--- YOUR TASK ---
Copy each line from the records below in which the word "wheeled" is found.

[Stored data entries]

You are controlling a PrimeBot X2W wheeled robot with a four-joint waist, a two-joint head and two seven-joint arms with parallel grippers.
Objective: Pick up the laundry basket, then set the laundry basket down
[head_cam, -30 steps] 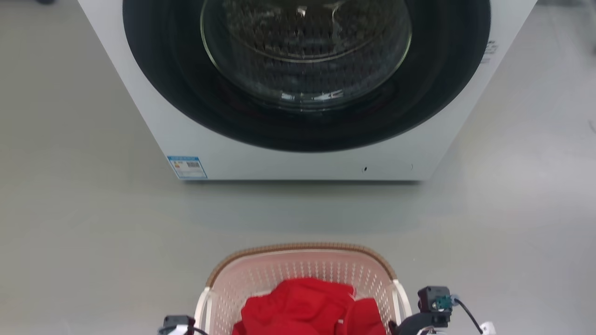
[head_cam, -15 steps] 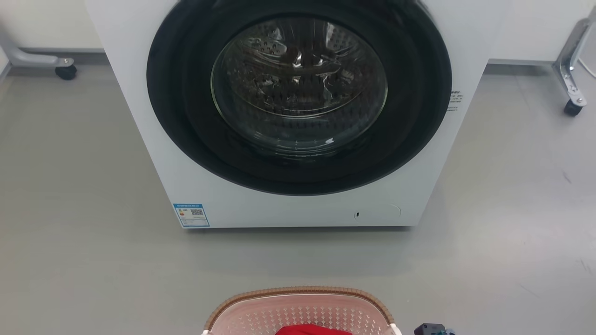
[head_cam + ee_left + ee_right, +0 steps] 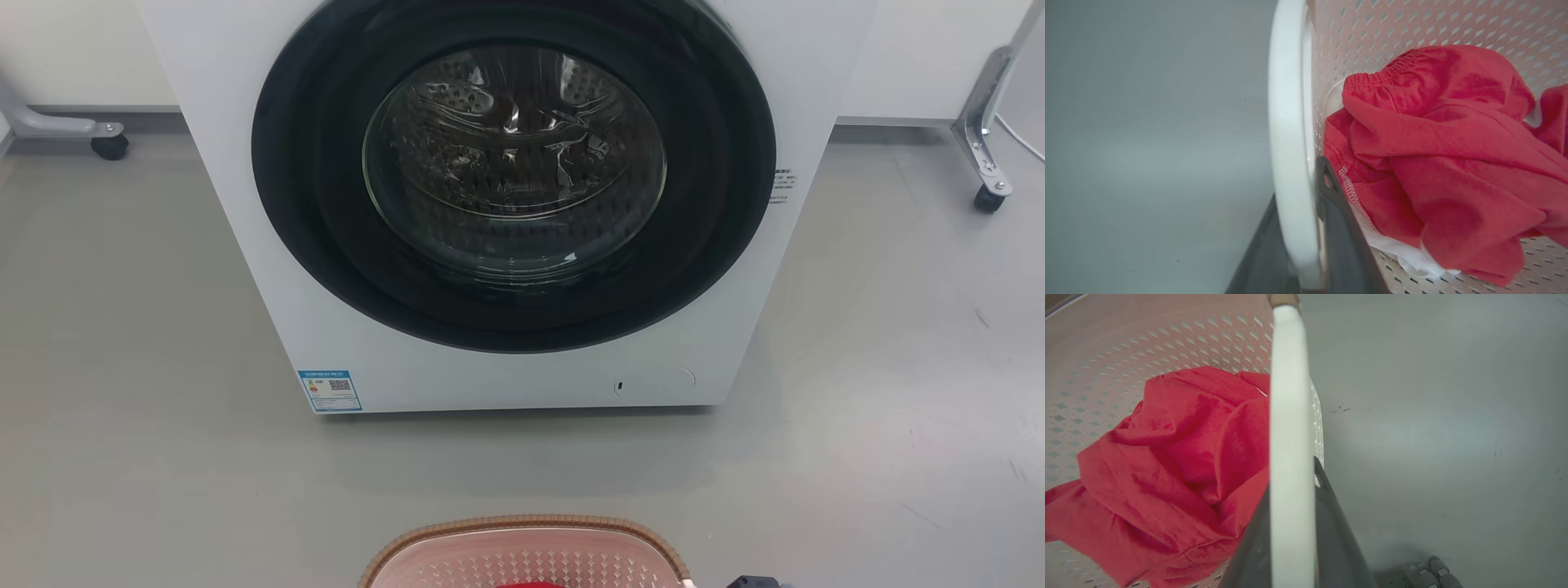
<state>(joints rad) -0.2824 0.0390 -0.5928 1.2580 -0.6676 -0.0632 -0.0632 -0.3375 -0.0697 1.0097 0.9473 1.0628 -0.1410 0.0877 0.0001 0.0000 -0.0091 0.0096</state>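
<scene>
Laundry basket [image 3: 522, 525], pale pink perforated plastic under a brown woven-look rim, is low before the white washer [image 3: 245, 163], holding crumpled red cloth [image 3: 1433, 143]. Left gripper [image 3: 1299, 192] and right gripper [image 3: 1291, 477] each clamp a smooth white handle [image 3: 1290, 375].

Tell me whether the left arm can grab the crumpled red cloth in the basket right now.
Probably not: the left gripper is shut on the white side handle of the pale pink perforated plastic laundry basket, so its fingers are occupied. The crumpled red cloth lies uncovered just inside that handle.
</scene>
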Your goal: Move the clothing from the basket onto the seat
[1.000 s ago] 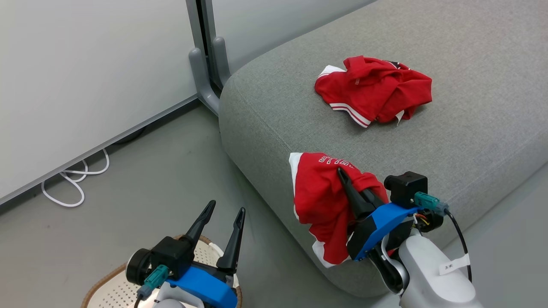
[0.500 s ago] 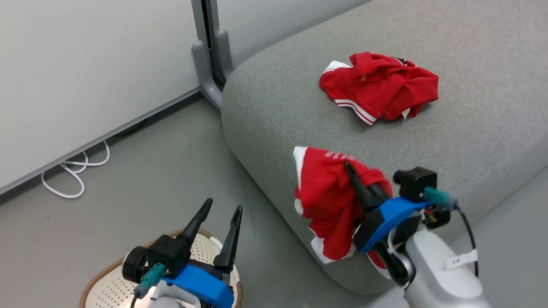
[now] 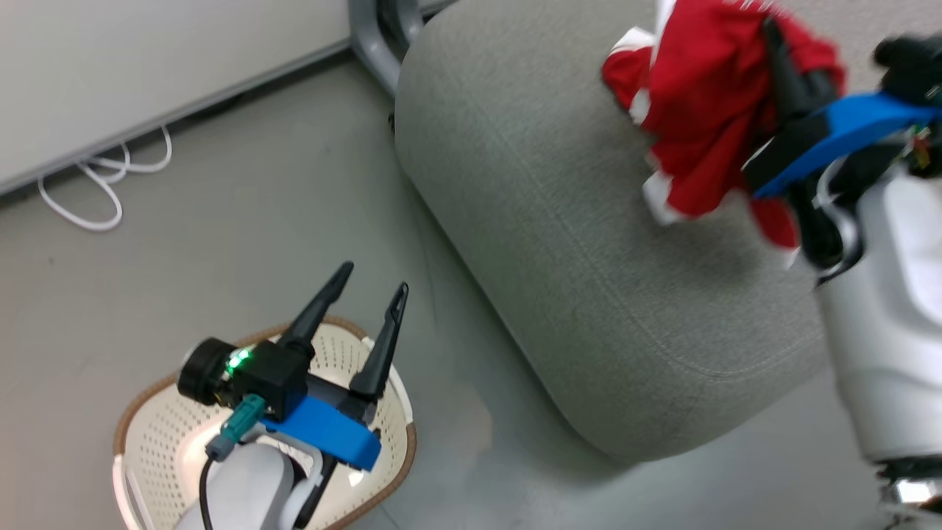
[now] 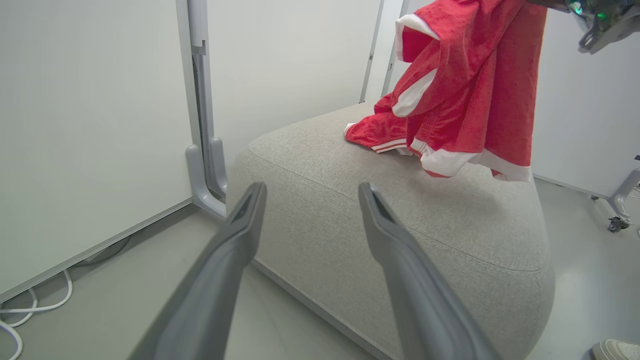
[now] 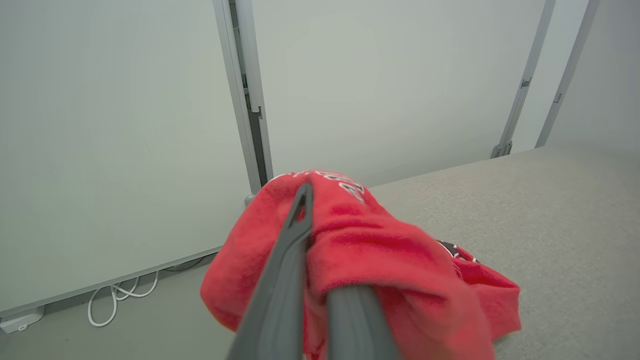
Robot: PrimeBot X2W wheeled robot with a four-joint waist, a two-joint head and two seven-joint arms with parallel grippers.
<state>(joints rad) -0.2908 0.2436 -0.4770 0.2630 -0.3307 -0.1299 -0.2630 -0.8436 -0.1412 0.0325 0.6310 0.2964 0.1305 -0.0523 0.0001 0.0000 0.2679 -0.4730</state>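
R claw (image 3: 776, 51) clamped on red garment (image 3: 699, 96) w/ white lettering, above grey sofa cushion (image 3: 530, 169). L claw (image 3: 373, 277) wide, empty, over laundry basket (image 3: 162, 442).

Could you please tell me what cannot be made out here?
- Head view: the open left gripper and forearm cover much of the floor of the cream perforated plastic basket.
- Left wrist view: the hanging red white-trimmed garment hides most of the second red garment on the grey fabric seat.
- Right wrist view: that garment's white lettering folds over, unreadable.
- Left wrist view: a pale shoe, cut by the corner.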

--- ANSWER TO THIS TASK ---
You are controlling a PrimeBot X2W wheeled robot with a four-joint waist, a two-joint head and two seven-joint arms with parallel grippers.
Robot: PrimeBot X2W wheeled robot with a four-joint waist, a two-joint head and two seven-joint arms with parallel grippers.

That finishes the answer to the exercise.